On June 30th, all Dutch partners of the Health Outcome Observatory (H2O)-project came together for an interactive Oncology Acceleration session. The vision of H2O is to establish patient-centered ethically and legally sound, extensible and permanent national health outcome observatories in four countries. In this session, we evaluated which role every Dutch partner of H2O will play within the project, and how this can be properly organized for the Netherlands.
Work package leader of Oncology Lonneke van der Poll announced that they established the preliminary outcomes sets for lung cancer and advanced breast cancer, and that the sets are ready for further evaluations with international experts to reach consensus. The recruitment of participants for these Delphi rounds are planned to start at the end of August, and the outcomes sets will be complete in October 2021. These interim results are promising for the future of the H2O project.
For the next steps within the H2O project, primary breast cancer was chosen to be the use case as some stakeholders have experience with the infrastructure of the data collection for primary breast cancer. The focus will be to inventory what is needed to build a platform, and outcomes of the use cage can be an example for other diseases, mentioned by Linetta Koppert WP1 and country lead for the Netherlands.
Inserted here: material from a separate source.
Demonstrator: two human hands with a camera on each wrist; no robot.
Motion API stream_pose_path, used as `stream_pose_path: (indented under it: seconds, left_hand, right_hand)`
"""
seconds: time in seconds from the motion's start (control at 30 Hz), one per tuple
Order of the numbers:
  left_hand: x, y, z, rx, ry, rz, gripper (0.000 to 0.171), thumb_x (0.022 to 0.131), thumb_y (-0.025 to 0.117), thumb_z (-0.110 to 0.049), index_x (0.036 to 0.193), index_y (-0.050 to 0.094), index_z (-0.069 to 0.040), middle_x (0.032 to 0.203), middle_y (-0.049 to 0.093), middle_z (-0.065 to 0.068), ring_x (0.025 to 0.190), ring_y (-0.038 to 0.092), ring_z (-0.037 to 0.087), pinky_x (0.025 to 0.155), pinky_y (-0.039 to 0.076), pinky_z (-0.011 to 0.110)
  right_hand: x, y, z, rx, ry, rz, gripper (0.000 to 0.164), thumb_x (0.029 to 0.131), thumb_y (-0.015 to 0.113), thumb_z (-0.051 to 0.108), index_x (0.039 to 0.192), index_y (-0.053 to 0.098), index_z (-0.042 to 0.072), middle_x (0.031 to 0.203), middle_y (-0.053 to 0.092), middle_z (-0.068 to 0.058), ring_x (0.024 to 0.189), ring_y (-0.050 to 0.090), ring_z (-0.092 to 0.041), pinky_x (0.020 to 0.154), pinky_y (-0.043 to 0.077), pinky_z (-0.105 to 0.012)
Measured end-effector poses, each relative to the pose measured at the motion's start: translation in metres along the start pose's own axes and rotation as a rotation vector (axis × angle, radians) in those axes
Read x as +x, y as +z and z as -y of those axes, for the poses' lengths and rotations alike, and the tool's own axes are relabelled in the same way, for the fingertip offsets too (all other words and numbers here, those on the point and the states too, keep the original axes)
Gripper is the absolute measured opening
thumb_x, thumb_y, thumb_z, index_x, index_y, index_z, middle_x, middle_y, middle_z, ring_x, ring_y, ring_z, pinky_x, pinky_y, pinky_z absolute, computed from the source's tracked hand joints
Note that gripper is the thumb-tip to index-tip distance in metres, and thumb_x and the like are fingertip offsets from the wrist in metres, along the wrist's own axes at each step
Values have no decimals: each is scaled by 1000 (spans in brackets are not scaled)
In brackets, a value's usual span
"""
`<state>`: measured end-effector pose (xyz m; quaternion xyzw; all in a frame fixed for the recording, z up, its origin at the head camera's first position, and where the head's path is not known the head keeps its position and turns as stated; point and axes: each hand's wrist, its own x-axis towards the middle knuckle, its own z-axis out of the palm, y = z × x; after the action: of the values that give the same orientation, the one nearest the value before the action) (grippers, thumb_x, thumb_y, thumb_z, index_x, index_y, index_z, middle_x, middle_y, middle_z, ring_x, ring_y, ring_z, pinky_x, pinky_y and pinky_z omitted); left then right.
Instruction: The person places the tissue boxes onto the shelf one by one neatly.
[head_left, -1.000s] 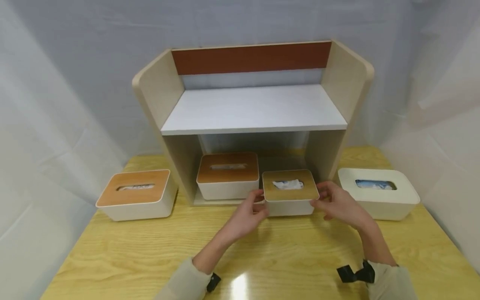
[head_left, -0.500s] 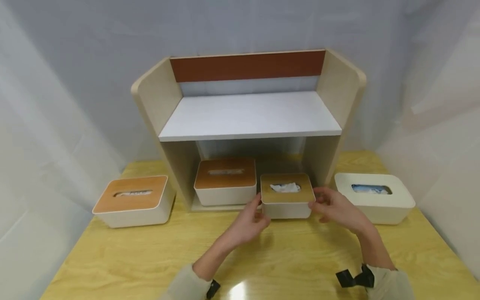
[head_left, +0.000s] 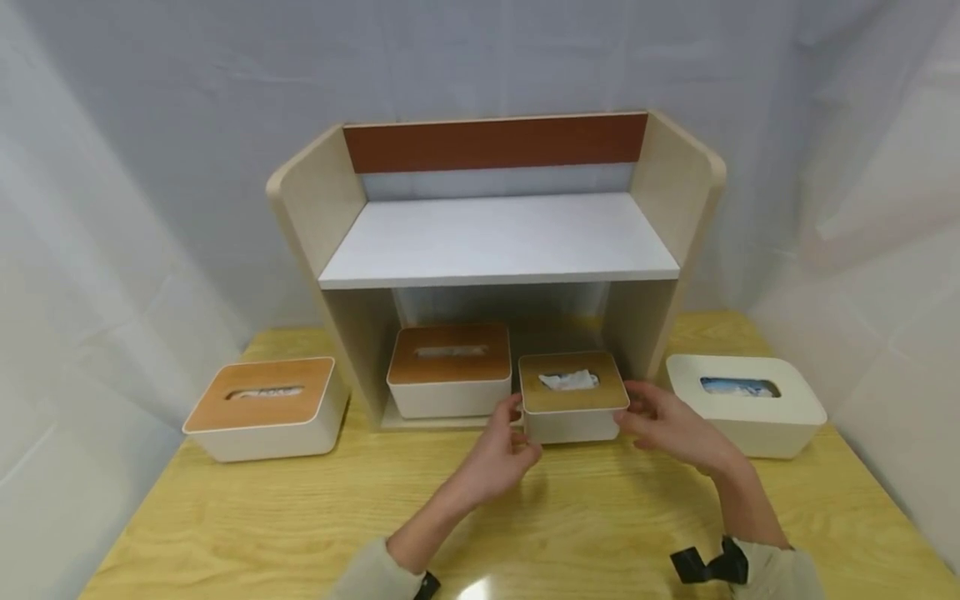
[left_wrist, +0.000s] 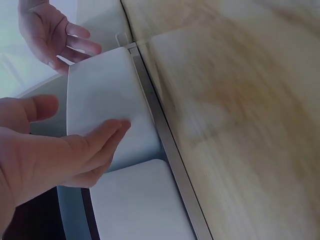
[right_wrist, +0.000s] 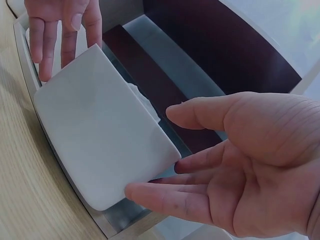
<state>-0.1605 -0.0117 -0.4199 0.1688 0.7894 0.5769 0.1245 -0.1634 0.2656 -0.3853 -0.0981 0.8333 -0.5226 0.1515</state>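
Observation:
A small tissue box with a tan wooden lid and white sides stands at the front right of the shelf unit's lower level, a tissue showing in its slot. My left hand is at its left side, fingers nearly straight along the white wall in the left wrist view. On the other side is my right hand; in the right wrist view its fingertips lie at the box's corner, the thumb held apart. To the left, a larger tissue box with a brown lid sits inside the same level.
The wooden shelf unit has a white upper board over the box. On the table, an orange-lidded tissue box stands left of the unit and an all-cream tissue box stands right of it. White sheets hang behind and at the sides.
The small tissue box has slid slightly back into the lower level, both hands following it. The head view has tilted up a little, so everything sits lower.

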Motion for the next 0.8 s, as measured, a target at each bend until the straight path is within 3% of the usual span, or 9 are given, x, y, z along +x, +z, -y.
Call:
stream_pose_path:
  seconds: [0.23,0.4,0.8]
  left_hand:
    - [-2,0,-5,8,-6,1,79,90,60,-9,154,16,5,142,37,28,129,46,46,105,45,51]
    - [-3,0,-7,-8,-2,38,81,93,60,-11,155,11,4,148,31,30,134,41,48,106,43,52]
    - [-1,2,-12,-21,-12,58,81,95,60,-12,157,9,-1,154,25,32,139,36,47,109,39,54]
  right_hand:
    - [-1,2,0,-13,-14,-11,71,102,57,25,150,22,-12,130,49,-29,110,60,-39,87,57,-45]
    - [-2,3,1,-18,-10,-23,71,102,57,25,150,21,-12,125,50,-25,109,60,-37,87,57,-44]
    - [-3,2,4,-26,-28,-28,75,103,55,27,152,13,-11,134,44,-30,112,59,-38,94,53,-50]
The main conclusion during the session was that the hospitals are responsible for the organization of their source data, which means patient-data must be registered in a structured manner. IT services are then needed to collect and visualize both patient-data and aggregated data on a dashboard. By this, we create so-called observatories to combine anonymized data (from patients, doctors and studies) so that patients, researchers and private parties can gain more insight.
The session ended with concrete action points. The main goal for now is to set up a well-functioning infrastructure for the continuous collecting of a pre-defined set of data.